Everything from the line that has "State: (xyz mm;" to the last line of the listing must be repeated exactly, and nothing more; omit the pictures.

________________

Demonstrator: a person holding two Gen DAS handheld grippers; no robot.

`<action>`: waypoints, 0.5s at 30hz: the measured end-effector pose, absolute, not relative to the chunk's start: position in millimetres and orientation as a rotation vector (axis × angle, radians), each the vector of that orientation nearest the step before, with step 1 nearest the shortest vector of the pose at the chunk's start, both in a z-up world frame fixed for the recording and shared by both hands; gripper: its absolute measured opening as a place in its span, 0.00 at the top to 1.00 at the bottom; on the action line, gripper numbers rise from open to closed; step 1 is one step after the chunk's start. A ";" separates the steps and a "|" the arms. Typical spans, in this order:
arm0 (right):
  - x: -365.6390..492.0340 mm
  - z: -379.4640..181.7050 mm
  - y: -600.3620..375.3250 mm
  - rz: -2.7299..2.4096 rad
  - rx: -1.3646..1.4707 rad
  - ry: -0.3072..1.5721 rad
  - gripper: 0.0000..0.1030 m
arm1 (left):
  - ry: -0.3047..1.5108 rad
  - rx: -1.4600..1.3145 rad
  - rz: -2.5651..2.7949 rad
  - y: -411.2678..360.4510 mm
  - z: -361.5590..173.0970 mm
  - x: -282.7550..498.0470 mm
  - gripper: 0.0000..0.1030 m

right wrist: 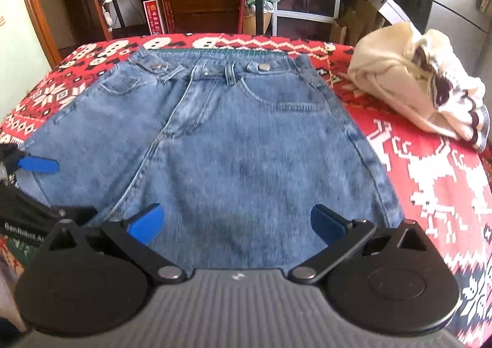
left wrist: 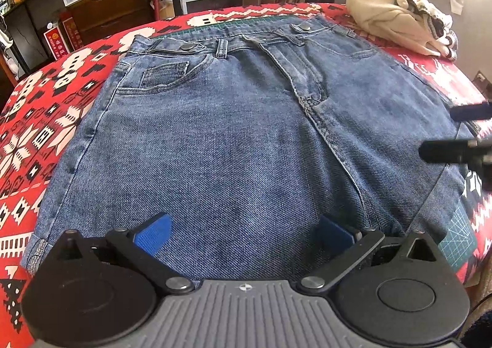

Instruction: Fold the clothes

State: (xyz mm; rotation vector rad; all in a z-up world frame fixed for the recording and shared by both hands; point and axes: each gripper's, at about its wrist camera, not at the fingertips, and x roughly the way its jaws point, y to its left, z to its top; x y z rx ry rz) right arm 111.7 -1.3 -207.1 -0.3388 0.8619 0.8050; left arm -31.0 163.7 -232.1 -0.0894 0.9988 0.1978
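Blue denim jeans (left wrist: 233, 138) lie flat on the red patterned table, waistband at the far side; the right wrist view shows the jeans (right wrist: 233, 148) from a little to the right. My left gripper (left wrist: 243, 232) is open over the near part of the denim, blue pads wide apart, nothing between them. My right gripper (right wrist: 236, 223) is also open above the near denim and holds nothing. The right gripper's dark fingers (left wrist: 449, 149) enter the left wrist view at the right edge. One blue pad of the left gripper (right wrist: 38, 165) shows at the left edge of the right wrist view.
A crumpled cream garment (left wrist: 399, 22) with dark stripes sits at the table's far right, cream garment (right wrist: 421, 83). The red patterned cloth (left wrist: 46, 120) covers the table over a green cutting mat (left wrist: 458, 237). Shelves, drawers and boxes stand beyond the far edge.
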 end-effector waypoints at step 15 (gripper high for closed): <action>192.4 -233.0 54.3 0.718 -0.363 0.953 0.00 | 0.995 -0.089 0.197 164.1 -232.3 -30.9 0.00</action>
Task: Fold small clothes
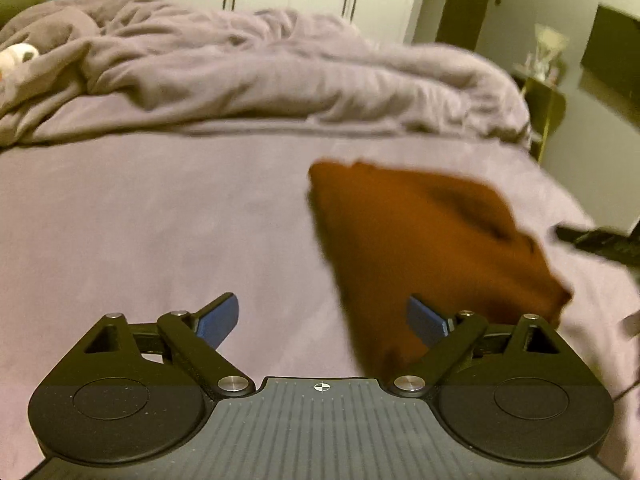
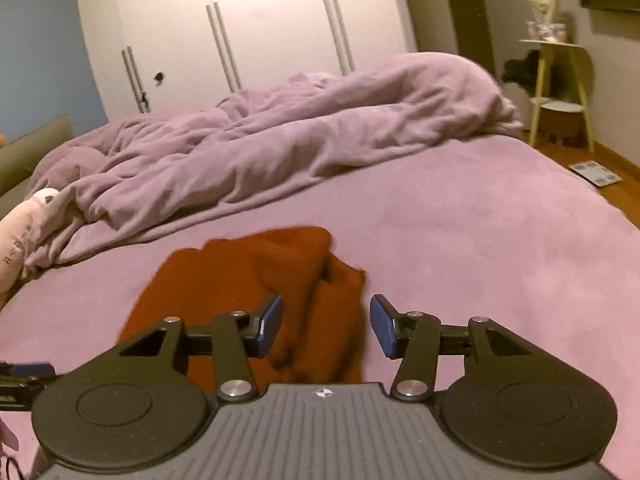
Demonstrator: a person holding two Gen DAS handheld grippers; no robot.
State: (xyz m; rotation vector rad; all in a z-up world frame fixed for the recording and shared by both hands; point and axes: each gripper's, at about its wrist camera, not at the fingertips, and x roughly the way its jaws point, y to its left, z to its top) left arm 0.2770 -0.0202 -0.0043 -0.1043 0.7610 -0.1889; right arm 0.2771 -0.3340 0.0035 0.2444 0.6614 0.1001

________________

[REPLY]
State: (xyz mm; rotation vector rad; all in a z-up world frame fixed for the recording and shared by both hands; point and axes: each gripper's, at about its wrist camera, not at the fingertips, and x roughly the way its jaws point, y to its left, z to its top; x y z rx ry rz) right arm 111.7 -1.3 -207.1 -0.3388 0.8619 0.8050; left arm -31.0 163.7 -232.1 -0.0894 0.9988 0.1978
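Blue denim jeans (left wrist: 233, 138) lie flat on the red patterned table, waistband at the far side; the right wrist view shows the jeans (right wrist: 233, 148) from a little to the right. My left gripper (left wrist: 243, 232) is open over the near part of the denim, blue pads wide apart, nothing between them. My right gripper (right wrist: 236, 223) is also open above the near denim and holds nothing. The right gripper's dark fingers (left wrist: 449, 149) enter the left wrist view at the right edge. One blue pad of the left gripper (right wrist: 38, 165) shows at the left edge of the right wrist view.
A crumpled cream garment (left wrist: 399, 22) with dark stripes sits at the table's far right, cream garment (right wrist: 421, 83). The red patterned cloth (left wrist: 46, 120) covers the table over a green cutting mat (left wrist: 458, 237). Shelves, drawers and boxes stand beyond the far edge.
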 end-effector waypoints at step 15 (gripper high for closed): <action>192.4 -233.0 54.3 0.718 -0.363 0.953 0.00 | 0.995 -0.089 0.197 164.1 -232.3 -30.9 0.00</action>
Task: Fold small clothes
Demonstrator: a person holding two Gen DAS handheld grippers; no robot.
State: (xyz m; rotation vector rad; all in a z-up world frame fixed for the recording and shared by both hands; point and axes: each gripper's, at about its wrist camera, not at the fingertips, and x roughly the way its jaws point, y to its left, z to its top) left arm 0.2770 -0.0202 -0.0043 -0.1043 0.7610 -0.1889; right arm 0.2771 -0.3340 0.0035 0.2444 0.6614 0.1001

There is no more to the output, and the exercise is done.